• _What the task asks_
Output the full listing verbatim.
━━━━━━━━━━
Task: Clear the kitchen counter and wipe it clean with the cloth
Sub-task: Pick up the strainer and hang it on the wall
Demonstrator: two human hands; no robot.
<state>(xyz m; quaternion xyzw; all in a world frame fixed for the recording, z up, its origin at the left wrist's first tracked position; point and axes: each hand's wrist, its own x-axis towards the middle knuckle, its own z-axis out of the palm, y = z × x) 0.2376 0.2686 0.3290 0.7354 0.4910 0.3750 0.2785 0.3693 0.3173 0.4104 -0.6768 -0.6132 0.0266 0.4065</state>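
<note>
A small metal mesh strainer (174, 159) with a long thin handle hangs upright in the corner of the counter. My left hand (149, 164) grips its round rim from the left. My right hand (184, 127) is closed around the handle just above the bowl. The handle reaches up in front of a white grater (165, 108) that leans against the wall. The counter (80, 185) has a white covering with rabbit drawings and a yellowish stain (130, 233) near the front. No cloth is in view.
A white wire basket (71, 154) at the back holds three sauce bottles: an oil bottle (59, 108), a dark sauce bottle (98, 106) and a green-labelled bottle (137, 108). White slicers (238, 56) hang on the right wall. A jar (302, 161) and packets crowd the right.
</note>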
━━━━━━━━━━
• _Answer to this task_
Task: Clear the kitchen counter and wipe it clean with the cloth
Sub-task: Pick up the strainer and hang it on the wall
Demonstrator: two human hands; no robot.
<state>(xyz m; quaternion xyzw; all in a world frame fixed for the recording, z up, its origin at the left wrist's first tracked position; point and axes: each hand's wrist, its own x-axis towards the middle knuckle, its own z-axis out of the palm, y = z × x) 0.2376 0.2686 0.3290 0.7354 0.4910 0.3750 0.2785 0.3693 0.3173 0.4104 -0.6768 -0.6132 0.0266 0.4065</state>
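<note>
A small metal mesh strainer (174, 159) with a long thin handle hangs upright in the corner of the counter. My left hand (149, 164) grips its round rim from the left. My right hand (184, 127) is closed around the handle just above the bowl. The handle reaches up in front of a white grater (165, 108) that leans against the wall. The counter (80, 185) has a white covering with rabbit drawings and a yellowish stain (130, 233) near the front. No cloth is in view.
A white wire basket (71, 154) at the back holds three sauce bottles: an oil bottle (59, 108), a dark sauce bottle (98, 106) and a green-labelled bottle (137, 108). White slicers (238, 56) hang on the right wall. A jar (302, 161) and packets crowd the right.
</note>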

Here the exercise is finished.